- **Brief**
Write out exactly the lines of the material below, beginning at the top and ending at the line that contains "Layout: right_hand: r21".

- **Dataset extract**
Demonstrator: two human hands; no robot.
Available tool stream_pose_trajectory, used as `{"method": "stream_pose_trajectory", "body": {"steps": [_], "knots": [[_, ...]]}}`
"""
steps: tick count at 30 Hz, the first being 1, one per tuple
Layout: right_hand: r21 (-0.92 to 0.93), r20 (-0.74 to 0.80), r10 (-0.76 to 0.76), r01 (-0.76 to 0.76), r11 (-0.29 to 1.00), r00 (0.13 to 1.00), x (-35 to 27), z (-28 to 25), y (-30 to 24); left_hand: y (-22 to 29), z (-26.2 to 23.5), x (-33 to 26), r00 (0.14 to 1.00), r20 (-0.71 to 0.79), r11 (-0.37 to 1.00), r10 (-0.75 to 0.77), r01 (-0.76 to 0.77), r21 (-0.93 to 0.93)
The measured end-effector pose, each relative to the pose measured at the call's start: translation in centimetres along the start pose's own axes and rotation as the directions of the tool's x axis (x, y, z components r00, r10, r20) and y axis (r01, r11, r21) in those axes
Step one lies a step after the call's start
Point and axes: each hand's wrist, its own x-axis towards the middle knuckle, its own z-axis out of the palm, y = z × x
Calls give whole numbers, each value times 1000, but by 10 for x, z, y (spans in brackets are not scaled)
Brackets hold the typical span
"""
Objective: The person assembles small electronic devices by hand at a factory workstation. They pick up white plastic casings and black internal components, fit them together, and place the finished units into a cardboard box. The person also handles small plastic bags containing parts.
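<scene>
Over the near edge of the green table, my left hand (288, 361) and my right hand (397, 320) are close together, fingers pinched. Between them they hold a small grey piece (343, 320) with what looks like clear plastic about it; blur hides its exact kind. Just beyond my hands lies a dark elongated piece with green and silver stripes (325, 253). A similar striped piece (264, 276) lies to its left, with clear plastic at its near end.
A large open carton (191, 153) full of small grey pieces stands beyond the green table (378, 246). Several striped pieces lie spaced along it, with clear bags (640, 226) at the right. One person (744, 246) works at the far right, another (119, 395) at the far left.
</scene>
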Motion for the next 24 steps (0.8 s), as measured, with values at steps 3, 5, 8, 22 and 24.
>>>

- **Written solution**
Demonstrator: two human hands; no robot.
Available tool stream_pose_trajectory, used as `{"method": "stream_pose_trajectory", "body": {"steps": [_], "knots": [[_, ...]]}}`
"""
steps: tick count at 30 Hz, the first being 1, one per tuple
Layout: right_hand: r21 (-0.92 to 0.93), r20 (-0.74 to 0.80), r10 (-0.76 to 0.76), r01 (-0.76 to 0.76), r11 (-0.29 to 1.00), r00 (0.13 to 1.00), x (-35 to 27), z (-28 to 25), y (-30 to 24); left_hand: y (-22 to 29), z (-26.2 to 23.5), x (-33 to 26), r00 (0.14 to 1.00), r20 (-0.71 to 0.79), r11 (-0.37 to 1.00), r10 (-0.75 to 0.77), r01 (-0.76 to 0.77), r21 (-0.93 to 0.93)

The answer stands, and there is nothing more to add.